STEP

The STEP function was created specifically for SQLstream. It performs arithmetic similar to FLOOR, but it allows more flexibility when defining time intervals to GROUP BY in the case of a tumbling window. For instance, FLOOR can round down to MINUTE (producing 1-minute intervals) or HOUR (producing 1-hour intervals). But defining intervals of 5 minutes or 30 seconds or 2 hours would not be simple using FLOOR. With STEP, you can customize the interval division using “steps” of any width. See the section on the GROUP BY clause for additional examples using STEP.

Syntax

STEP(<datetimeExpression> BY <intervalLiteral>)

OR

STEP(<IntegerExpression> BY <integerLiteral>)

The STEP function works on either datetime or integer inputs (the first parameter), and it returns a result of the same data type. The second parameter acts as a “flooring unit”, which defines the increment for rounding. (See the topic Expressions and Literals for more information on datetimeExpressions, intervalLiterals, and IntegerExpressions.) Note: The monotonicity of the STEP function output will be the same as that of the first input.

STEP function for Integer

STEP(<IntegerExpression> BY <integerLiteral>)

is equivalent to

(<IntegerExpression> / <IntegerLiteral>) * <IntegerLiteral>

STEP function for Datetime

STEP(<datetimeExpression> BY <intervalLiteral>)

is equivalent to

(datetimeExpression - timestamp '1970-01-01 00:00:00') / <intervalLiteral> ) * <intervalLiteral>
+ timestamp '1970-01-01 00:00:00'

Note: A timestamp at the very beginning of 1970, often referred to as the “Unix Epoch”, is an arbitrary point from which to measure time in computing, which simplifies encoding and reduces storage requirements. Effectively, it is time zero.

Using the STEP Function in a Tumbling Window

Most frequently, the STEP function is used inside a GROUP BY clause to define a tumbling window.

SELECT STREAM partition_id, SUM(measure)
FROM s
GROUP BY STEP(s.ROWTIME BY INTERVAL '5' MINUTE), partition_id;

In the example above, rows are grouped according to 5-minute intervals and, within each interval, grouped by partition_id. At the end of each 5-minute interval, the total measure for each partition_id is emitted.

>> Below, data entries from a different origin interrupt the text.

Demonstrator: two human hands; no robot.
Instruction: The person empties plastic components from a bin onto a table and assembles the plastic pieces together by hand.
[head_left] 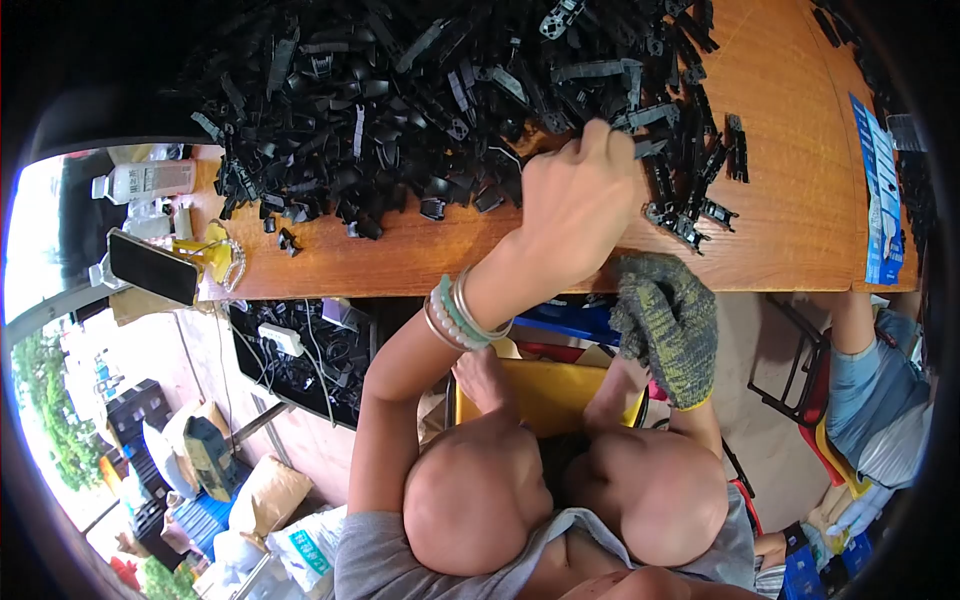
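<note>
My left hand (585, 200), bare and with bracelets (462, 312) at the wrist, is closed in a fist above the table beside the heap of black plastic parts (370, 120). A dark, pointed piece (650, 148) shows at its far side; the fingers hide what they grip. My right hand (668, 330) wears a grey and yellow knitted glove and is at the table's front edge, below the left hand. Its fingers are curled, and what they hold, if anything, is hidden. Several slim black parts (688, 228) lie just beyond it.
The wooden table (780, 200) carries a phone on a stand (155, 268), a bottle (150, 181) and a blue packet (878, 190). Beneath it are a tray of black parts (335, 385) and a yellow stool (535, 390). Another person (880, 390) sits at the right.
</note>
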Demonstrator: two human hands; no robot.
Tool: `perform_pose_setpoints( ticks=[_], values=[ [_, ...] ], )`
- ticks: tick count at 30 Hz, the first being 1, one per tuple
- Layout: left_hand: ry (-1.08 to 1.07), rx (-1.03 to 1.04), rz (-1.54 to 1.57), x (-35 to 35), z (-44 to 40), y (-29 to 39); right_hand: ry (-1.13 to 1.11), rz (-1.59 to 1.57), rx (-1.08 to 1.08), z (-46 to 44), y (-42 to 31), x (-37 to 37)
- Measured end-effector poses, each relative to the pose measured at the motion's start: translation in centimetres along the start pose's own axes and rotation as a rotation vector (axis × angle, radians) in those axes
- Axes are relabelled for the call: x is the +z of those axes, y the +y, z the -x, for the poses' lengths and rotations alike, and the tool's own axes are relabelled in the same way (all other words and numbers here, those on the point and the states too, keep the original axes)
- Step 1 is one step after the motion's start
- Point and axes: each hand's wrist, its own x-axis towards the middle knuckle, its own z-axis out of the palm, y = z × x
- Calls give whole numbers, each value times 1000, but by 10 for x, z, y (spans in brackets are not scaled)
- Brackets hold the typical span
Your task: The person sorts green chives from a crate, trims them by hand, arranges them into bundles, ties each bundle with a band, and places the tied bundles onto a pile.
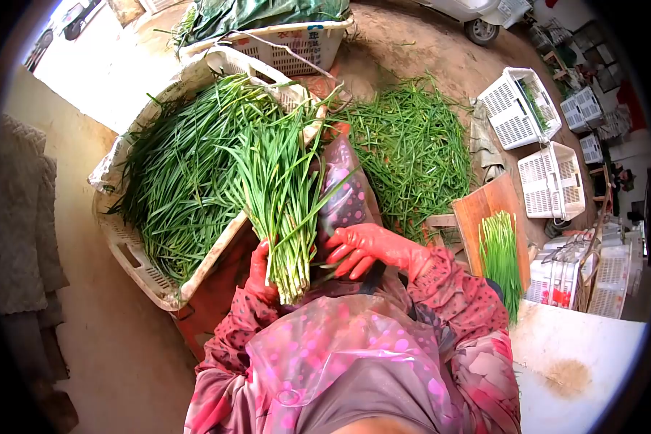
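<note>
A thick bunch of garlic chives point(282, 181) lies across my lap, pale cut ends toward me and green leaves pointing away. My left hand point(260, 271), in a red rubber glove, is wrapped round its lower left side near the stem ends. To the right of the stems is my red-gloved right hand point(369, 249), its fingers bent but apart, with nothing visible in them; a few stray leaves reach toward it. The bunch's leafy tips overlap the rim of a large white plastic crate point(188, 289) full of loose chives point(188, 159).
Loose green leaves point(412, 152) cover the ground ahead. On my right, trimmed chives point(500, 253) lie on a wooden board point(477, 210). White crates point(515, 108) stand beyond it. A crate under green cloth point(267, 14) is at the back, a scooter wheel point(482, 30) at the far right.
</note>
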Motion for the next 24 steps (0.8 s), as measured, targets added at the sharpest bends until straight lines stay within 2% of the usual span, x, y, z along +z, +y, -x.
perform_pose_setpoints(
  ticks=[2,3,5,6,10,11,12,14,16,17,20,24],
  values=[
    [51,-6,-176,18,8,-2,-143,-273,6,-17,7,9],
    [60,13,-274,32,12,-5,-140,-274,0,-25,8,11],
    [21,-54,-438,45,13,-6,-188,-396,-193,-43,6,7],
    [34,-49,-414,67,13,-10,-248,-523,-147,-53,7,-1],
    [-121,-80,-667,91,-12,-11,-2,-633,-464,-54,-19,-8],
    [-141,-39,-790,105,-20,-13,61,-604,-415,-35,-32,-15],
    [-163,-41,-882,117,-30,-15,94,-579,-456,-25,-36,-26],
    [-244,-111,-1052,138,-52,-18,162,-530,-578,9,-44,-37],
    [-309,-181,-1182,163,-69,-24,344,-384,-712,42,-50,-46],
    [-414,-98,-1130,169,-80,-31,459,-301,-768,54,-49,-53],
    [-490,-28,-1042,185,-111,-51,626,-152,-954,78,-41,-65],
    [-441,93,-1046,201,-152,-78,841,-62,-941,77,-23,-92]
  ],
)
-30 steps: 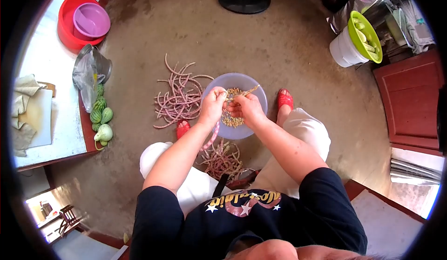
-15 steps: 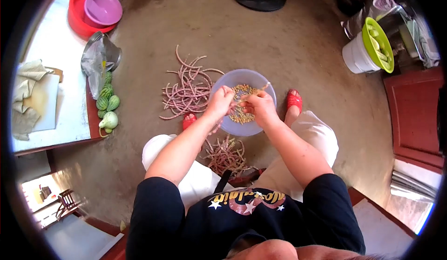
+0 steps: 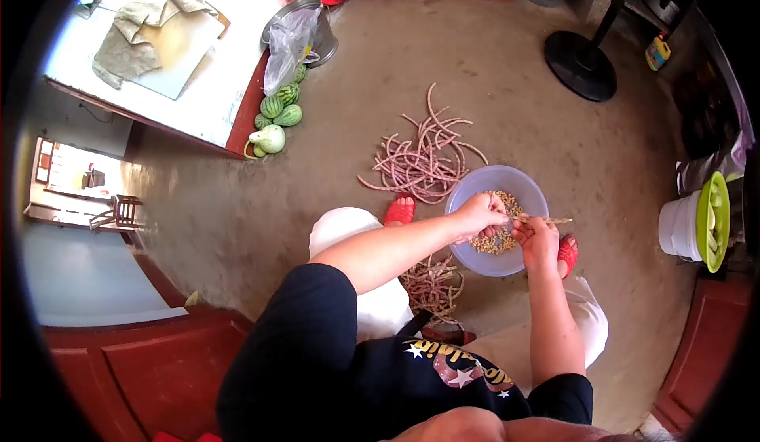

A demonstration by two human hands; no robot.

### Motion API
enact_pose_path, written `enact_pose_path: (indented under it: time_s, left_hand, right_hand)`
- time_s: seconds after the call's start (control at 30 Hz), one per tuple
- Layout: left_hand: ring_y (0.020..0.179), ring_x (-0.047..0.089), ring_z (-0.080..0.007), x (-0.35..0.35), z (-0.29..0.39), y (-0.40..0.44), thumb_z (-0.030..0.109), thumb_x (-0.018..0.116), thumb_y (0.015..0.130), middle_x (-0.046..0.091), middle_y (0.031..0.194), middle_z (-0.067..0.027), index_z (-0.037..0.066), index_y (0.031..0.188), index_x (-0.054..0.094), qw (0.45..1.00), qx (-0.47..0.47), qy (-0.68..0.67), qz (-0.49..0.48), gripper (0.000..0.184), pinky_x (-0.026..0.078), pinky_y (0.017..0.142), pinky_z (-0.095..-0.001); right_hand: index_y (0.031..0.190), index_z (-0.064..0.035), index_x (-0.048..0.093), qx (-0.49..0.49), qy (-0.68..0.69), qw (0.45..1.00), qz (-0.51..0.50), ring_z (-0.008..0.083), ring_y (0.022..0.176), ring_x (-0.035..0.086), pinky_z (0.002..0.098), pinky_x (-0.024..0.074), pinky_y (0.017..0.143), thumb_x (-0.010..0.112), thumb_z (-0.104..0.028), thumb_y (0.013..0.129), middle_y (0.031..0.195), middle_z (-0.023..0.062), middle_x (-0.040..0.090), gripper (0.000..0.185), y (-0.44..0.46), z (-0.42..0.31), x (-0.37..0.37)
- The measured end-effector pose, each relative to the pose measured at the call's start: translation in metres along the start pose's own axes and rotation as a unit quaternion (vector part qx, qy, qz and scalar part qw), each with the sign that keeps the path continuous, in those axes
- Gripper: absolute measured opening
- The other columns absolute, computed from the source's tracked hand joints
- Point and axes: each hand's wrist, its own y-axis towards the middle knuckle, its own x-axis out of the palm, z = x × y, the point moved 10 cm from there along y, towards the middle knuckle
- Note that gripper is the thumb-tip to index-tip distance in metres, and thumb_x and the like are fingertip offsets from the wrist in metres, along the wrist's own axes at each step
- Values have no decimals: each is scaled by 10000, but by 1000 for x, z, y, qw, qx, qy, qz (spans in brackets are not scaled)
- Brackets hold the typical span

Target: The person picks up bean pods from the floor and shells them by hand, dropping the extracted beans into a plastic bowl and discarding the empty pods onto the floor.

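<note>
Over a pale purple basin (image 3: 461, 240), both hands pinch a dry, tan bean pod (image 3: 558, 220). My left hand (image 3: 479, 216) is closed at the pod's left end, its fingertips partly hidden. My right hand (image 3: 537, 240) grips it farther along, and the free end sticks out past the basin's right rim. Shelled beans (image 3: 507, 243), yellowish-brown, lie in the bottom of the basin below my hands. A heap of long purplish bean pods (image 3: 423, 161) lies on the floor at the basin's upper left. Nearer my legs is a second tangled pile of pods (image 3: 431, 287).
Watermelons (image 3: 273, 107) and a pale gourd (image 3: 271, 139) rest beside the white table (image 3: 226, 85). A metal bucket (image 3: 323, 44) with a plastic bag stands there. Rightward are a black round stand base (image 3: 580, 66) and a white bucket (image 3: 681, 226) under a green basin (image 3: 716, 220).
The view has turned, so the basin and piles appear farther right and lower. My hands stay over the basin with the pod, now stretched nearly level between them.
</note>
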Motion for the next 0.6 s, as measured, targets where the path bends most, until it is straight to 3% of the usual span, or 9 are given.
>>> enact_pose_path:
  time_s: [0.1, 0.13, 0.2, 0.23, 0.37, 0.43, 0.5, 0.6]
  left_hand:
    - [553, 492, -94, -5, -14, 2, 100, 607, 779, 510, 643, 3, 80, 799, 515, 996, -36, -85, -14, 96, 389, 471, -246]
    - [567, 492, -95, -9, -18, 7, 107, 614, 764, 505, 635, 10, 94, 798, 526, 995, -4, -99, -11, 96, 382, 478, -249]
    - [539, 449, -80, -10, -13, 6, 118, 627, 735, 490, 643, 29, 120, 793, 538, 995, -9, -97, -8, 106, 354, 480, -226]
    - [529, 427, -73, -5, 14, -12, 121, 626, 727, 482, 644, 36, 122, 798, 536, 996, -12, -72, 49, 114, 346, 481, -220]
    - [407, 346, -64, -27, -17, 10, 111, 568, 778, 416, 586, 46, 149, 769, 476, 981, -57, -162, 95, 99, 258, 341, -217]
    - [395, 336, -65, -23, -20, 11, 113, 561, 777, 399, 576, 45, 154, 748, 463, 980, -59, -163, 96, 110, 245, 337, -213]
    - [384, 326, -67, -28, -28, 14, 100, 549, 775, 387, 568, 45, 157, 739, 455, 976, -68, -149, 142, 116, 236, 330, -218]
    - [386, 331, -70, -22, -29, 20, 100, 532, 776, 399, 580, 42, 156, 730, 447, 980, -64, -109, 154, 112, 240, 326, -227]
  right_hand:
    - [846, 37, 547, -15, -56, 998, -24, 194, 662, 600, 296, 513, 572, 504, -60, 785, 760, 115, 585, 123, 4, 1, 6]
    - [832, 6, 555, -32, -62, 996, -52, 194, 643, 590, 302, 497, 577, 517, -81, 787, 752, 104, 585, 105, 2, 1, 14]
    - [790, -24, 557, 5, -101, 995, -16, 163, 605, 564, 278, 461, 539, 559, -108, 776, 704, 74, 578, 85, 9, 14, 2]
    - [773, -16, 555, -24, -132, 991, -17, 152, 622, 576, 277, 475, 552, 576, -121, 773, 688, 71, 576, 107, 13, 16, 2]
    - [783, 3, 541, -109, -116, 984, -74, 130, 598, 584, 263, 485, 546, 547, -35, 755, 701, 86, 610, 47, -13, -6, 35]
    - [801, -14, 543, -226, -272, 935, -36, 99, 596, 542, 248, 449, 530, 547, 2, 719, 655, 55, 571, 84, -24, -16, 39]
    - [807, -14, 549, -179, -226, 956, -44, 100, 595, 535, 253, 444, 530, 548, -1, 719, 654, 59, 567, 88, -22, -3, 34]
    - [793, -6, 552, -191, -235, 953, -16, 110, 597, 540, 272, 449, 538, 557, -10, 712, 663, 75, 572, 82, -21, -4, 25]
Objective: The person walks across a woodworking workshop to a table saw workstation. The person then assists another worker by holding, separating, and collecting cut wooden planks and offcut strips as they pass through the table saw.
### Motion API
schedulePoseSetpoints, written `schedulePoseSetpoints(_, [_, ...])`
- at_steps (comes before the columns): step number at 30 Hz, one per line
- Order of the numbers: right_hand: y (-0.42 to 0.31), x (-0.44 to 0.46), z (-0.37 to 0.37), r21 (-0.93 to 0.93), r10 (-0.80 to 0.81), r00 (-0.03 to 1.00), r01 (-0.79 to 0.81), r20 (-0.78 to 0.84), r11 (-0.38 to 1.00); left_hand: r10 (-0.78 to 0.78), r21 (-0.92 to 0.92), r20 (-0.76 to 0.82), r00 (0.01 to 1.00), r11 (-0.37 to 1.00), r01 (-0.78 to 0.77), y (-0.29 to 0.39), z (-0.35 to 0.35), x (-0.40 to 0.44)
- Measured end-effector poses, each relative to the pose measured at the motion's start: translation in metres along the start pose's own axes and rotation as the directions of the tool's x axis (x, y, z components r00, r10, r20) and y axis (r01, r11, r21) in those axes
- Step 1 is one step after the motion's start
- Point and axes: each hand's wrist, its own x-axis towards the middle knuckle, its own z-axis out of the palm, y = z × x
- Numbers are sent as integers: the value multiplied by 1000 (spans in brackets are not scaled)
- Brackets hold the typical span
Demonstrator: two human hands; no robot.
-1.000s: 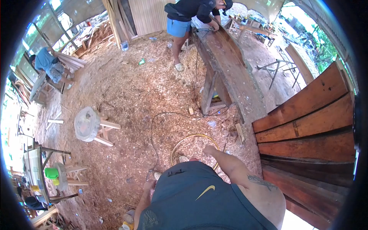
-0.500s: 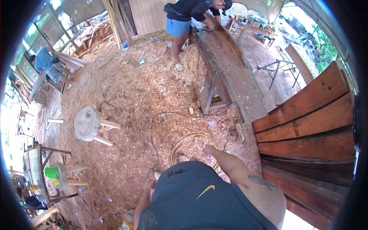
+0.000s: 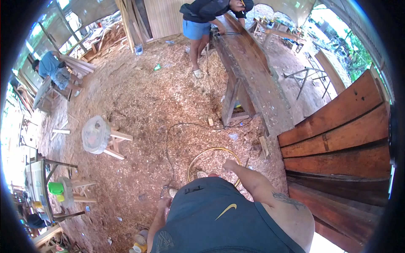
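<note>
My right hand (image 3: 230,165) is closed at the upper right of a yellow hoop or coiled hose (image 3: 190,162); whether it grips the hoop is too small to tell. Low at the left of my body is my left hand (image 3: 164,203), its fingers mostly hidden beside my shirt. Just above it a dark cable (image 3: 167,145) runs down to a small item near my shoe (image 3: 172,192), on ground covered with wood shavings.
A person (image 3: 204,14) leans over a long wooden slab (image 3: 253,76). Another person (image 3: 52,69) bends at the far left. A round-topped stool (image 3: 95,135) stands left. Large planks (image 3: 337,130) lean at the right. A green container (image 3: 55,188) sits lower left.
The person at the slab has drawn an arm back toward the body along the slab. My own hands have hardly moved.
</note>
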Motion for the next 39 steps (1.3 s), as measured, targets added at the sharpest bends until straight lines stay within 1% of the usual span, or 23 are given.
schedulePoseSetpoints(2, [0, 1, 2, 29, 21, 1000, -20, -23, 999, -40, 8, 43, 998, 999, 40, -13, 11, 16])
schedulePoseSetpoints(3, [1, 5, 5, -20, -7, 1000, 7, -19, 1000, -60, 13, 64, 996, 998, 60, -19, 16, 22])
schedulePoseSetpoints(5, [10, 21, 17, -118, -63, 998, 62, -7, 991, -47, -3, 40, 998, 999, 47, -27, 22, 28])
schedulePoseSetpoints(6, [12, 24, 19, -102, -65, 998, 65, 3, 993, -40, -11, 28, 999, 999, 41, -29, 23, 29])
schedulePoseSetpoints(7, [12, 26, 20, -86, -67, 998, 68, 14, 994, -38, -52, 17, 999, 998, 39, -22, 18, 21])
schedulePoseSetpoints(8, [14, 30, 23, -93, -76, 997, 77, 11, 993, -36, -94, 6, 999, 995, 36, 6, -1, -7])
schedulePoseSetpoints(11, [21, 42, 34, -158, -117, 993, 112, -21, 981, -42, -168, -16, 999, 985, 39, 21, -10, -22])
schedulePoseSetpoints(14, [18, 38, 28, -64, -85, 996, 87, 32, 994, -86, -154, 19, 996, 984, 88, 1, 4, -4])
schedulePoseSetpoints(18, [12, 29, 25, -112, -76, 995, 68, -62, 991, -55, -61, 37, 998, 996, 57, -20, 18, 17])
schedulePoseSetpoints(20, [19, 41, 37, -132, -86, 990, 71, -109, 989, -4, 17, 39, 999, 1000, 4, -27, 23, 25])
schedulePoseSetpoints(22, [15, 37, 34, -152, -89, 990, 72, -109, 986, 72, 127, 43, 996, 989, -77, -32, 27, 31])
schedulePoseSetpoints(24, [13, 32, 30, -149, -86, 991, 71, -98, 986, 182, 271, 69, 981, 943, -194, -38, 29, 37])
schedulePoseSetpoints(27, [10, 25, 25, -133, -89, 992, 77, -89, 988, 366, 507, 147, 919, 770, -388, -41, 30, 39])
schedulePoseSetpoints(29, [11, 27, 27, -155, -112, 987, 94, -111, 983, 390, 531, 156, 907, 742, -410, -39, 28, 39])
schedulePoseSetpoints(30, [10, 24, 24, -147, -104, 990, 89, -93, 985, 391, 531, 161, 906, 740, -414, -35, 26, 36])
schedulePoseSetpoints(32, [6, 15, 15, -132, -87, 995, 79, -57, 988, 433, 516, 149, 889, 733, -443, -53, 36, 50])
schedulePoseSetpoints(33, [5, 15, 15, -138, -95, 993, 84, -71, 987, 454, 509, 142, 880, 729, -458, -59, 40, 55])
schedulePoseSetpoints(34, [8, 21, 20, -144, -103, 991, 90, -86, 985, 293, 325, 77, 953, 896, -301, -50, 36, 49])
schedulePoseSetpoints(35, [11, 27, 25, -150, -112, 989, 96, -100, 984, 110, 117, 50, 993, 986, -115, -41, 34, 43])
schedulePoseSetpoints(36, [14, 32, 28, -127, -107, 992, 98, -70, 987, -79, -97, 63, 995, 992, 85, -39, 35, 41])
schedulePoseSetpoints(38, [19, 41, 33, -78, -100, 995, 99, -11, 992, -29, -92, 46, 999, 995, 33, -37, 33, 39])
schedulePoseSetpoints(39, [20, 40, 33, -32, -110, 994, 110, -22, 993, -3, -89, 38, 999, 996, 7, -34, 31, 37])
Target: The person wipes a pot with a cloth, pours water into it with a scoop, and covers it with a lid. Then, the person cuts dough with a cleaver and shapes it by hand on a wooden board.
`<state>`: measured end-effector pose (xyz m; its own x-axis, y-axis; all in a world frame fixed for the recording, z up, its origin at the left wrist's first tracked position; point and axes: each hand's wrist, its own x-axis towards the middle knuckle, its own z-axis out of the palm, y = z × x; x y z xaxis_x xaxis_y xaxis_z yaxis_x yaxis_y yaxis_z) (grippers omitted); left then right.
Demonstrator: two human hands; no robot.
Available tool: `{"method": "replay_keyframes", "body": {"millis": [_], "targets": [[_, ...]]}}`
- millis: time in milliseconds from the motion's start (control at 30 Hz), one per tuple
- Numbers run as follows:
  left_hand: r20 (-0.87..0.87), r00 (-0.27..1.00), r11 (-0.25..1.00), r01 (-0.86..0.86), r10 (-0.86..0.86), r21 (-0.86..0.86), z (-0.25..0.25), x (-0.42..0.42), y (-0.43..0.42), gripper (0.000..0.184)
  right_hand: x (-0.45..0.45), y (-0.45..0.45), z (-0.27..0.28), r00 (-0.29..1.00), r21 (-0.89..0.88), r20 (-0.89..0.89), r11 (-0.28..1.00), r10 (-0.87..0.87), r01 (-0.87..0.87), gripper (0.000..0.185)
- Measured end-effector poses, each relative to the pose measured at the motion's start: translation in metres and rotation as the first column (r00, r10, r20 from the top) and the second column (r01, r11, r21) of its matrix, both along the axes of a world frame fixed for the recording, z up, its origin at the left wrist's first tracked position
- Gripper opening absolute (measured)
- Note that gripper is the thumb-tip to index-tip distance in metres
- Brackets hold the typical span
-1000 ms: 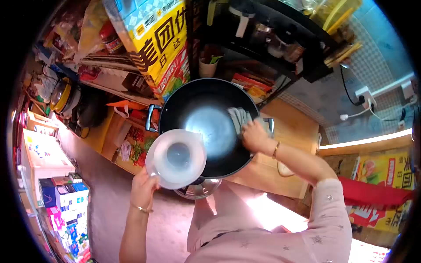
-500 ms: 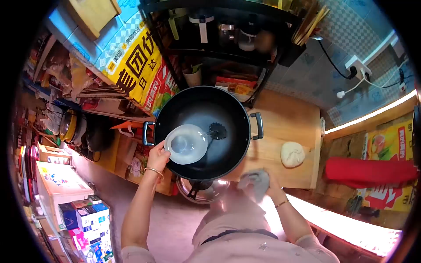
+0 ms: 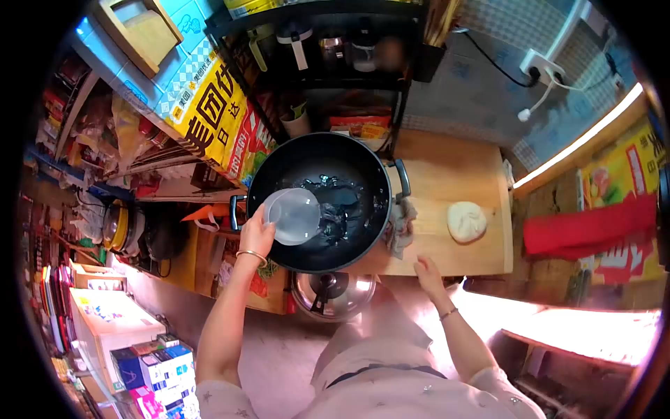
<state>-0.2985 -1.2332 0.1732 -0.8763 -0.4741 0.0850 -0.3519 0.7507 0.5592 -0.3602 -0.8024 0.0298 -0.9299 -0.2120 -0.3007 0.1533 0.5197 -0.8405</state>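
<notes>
My left hand (image 3: 257, 234) grips the rim of a translucent plastic bowl (image 3: 293, 216), tilted over the left part of a large black wok (image 3: 335, 257). Clear liquid (image 3: 338, 202) lies in the middle of the wok. A crumpled grey cloth (image 3: 401, 227) rests on the wooden board (image 3: 447, 167), beside the wok's right side. Just below the cloth, near the board's front edge, is my right hand (image 3: 428, 274), empty, with its fingers apart. A round of pale dough (image 3: 467, 222) sits on the board further right.
A metal lid (image 3: 333, 297) is below the wok. Behind stands a black shelf (image 3: 314, 84) with jugs and jars. A yellow carton (image 3: 213, 112) is at the back left, a red roll (image 3: 590, 227) at the right, and a power socket (image 3: 541, 66) on the wall.
The cloth has left my right hand and lies on the board. Liquid has spread in the wok, where there was none in the earliest frame. The bowl has tilted over the wok.
</notes>
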Motion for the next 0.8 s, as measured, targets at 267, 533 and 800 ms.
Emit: {"method": "replay_keyframes", "body": {"millis": [267, 533, 800], "targets": [[0.073, 0.978, 0.816, 0.204, -0.196, -0.541, 0.030, 0.016, 0.024, 0.059, 0.231, 0.181, -0.128, 0.933, 0.168, 0.202, 0.949, -0.299, 0.268, 0.020], [0.047, 0.957, 0.248, 0.122, -0.288, -0.961, 0.065, 0.038, 0.057, 0.049, 0.349, 0.247, -0.059, 0.517, 0.176, 0.523, 0.679, -0.678, 0.712, 0.017], [-0.594, 0.798, 0.923, -0.295, 0.097, -0.245, 0.013, 0.044, 0.124, 0.047, 0.465, 0.310, -0.029, 0.528, -0.010, 0.516, 0.611, -0.675, 0.792, 0.025]]}}
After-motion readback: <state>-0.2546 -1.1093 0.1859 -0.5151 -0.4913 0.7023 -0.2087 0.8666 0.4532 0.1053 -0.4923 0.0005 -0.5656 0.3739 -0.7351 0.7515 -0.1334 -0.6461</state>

The output of the STEP function illustrated above is monotonically increasing because its input, s.ROWTIME, is always monotonic. The aggregator correctly generates punctuations when the STEP function is used in a GROUP BY clause. In the previous example, rows with ROWTIME between ‘2016-01-01 07:30:00’ and ‘2016-01-01 07:34.59.999’ would be aggregated as 1 or more output rows with a ROWTIME of

STEP(s.ROWTIME BY INTERVAL '5' MINUTE) + INTERVAL '5' MINUTE
= '2016-01-01 07:35:00'

In other words, when aggregated results are emitted, the aggregator also emits a punctuation for the cutoff point of the interval (‘2016-01-01 07:35:00’), not the beginning (‘2016-01-01 07:30:00’). This reflects the closure of the interval, which is the moment when aggregation calculations can be performed.